KEDIRI – Ekosistem ekonomi baru di wilayah selatan Jawa Timur mulai tumbuh pesat seiring beroperasinya Bandara Dhoho. Hal ini mengemuka dalam Panel Discussion bertema “Accessibility, Infrastructure, dan Market Potential” yang berlangsung di bandara tersebut pada Kamis (11/12). Para pembicara sepakat bahwa bandara ini kini memainkan peran strategis sebagai motor penggerak ekonomi baru, meliputi sektor logistik, perdagangan, pariwisata, hingga layanan haji dan umrah.
Wali Kota Kediri, Vinanda Prameswati, mengungkapkan bahwa Kediri tengah memasuki masa bonus demografi dengan jumlah penduduk sekitar 301 ribu jiwa. Ia menegaskan bahwa Bandara Dhoho menjadi instrumen penting untuk mempercepat distribusi berbagai komoditas lokal.

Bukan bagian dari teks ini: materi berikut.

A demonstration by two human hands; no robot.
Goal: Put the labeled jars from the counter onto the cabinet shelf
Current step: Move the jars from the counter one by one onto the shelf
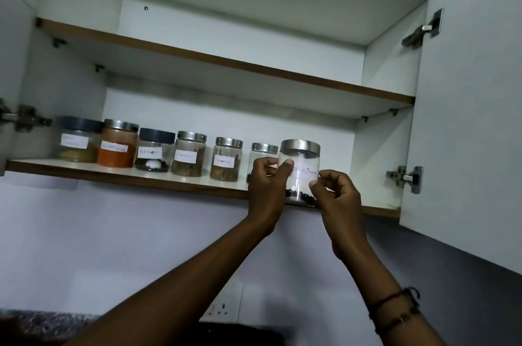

“Dengan adanya bandara, distribusi komoditas yang sebelumnya mengandalkan jalur laut dapat berlangsung jauh lebih cepat dan efisien,” ujarnya.
Vinanda memaparkan bahwa industri pengolahan masih menjadi kontributor terbesar terhadap PDRB—yakni 79,64 persen—diikuti sektor perdagangan, akomodasi, dan kuliner. Ekosistem ini diperkuat oleh keberadaan hotel, restoran, pusat pendidikan, serta distribusi sayur dari Pasar Ngronggo yang telah menjangkau berbagai daerah di Indonesia.
“Hadirnya Bandara Dhoho merupakan momentum penting untuk memperkuat daya saing ekonomi Kediri Raya sekaligus menarik lebih banyak investor,” tambahnya.
Tak hanya ekonomi, ia juga menyoroti pertumbuhan sektor budaya dan pariwisata. Kunjungan wisatawan melonjak dari 721 ribu pada 2020 menjadi sekitar 1,758 juta pada 2024—ditopang oleh destinasi sejarah, kawasan Selomangleng, dan ikon budaya seperti pecut Samandiman. Pemkot Kediri juga terus menguatkan infrastruktur melalui penataan PKL, peningkatan jalan, revitalisasi kawasan stasiun, pengembangan transportasi menuju bandara, serta fasilitas ramah disabilitas.
Dari perspektif layanan haji dan umrah, Hj. Eliana dari Kanwil Kemenag Jawa Timur menilai Bandara Dhoho berpeluang besar menjadi titik keberangkatan jemaah dari wilayah Selingkar Wilis dan Mataraman.
“Waiting list jemaah haji di Jawa Timur mencapai 1,1 juta, sekitar 20 persen dari nasional. Ini peluang raksasa bagi Bandara Dhoho,” jelasnya.
Ia menjelaskan bahwa keberangkatan dari Kediri akan memberikan multiplier effect bagi hotel, transportasi, hingga UMKM. Namun kesiapan maskapai dan kepastian jadwal penerbangan menjadi faktor kunci agar tidak terulang pengalaman penundaan yang pernah terjadi di masa lalu.
“Jika jadwal pasti, harga kompetitif, dan maskapai siap, travel pasti melirik pemberangkatan dari Dhoho,” tegasnya.
Sementara itu, Wakil Ketua Umum Bidang Pengembangan Logistik Internasional DPW ALFI Jatim, Iko Sukma Hadriadianto, melihat Dhoho sebagai pintu strategis ekspor daerah melalui konsep integrated airport.
“Kami ingin eksportir asli Kediri tumbuh. Jangan sampai komoditas lokal justru tercatat sebagai ekspor dari kota lain,” ujarnya.
Ia menambahkan bahwa meski belum memiliki penerbangan internasional reguler, ekspor tetap bisa dilakukan melalui sistem kepabeanan yang sudah mendukung port code IDDX. Tempat Penimbunan Sementara (TPS) di kawasan bandara juga segera beroperasi, sementara pelayanan Bea Cukai Kediri tengah berproses naik kelas menuju Tipe Madya Pabean.
“Bandara Dhoho bukan hanya tempat pesawat lepas landas, tetapi pusat ekonomi baru yang terkoneksi secara global,” tandasnya.
Seluruh pandangan tersebut menegaskan bahwa Bandara Dhoho kini menjadi katalis penting dalam mempercepat mobilitas dan membangun ekosistem ekonomi baru—mulai dari logistik, perdagangan, pariwisata, hingga penyelenggaraan haji dan umrah—yang memperkuat posisi Kediri Raya sebagai pusat ekonomi potensial di selatan Jawa Timur.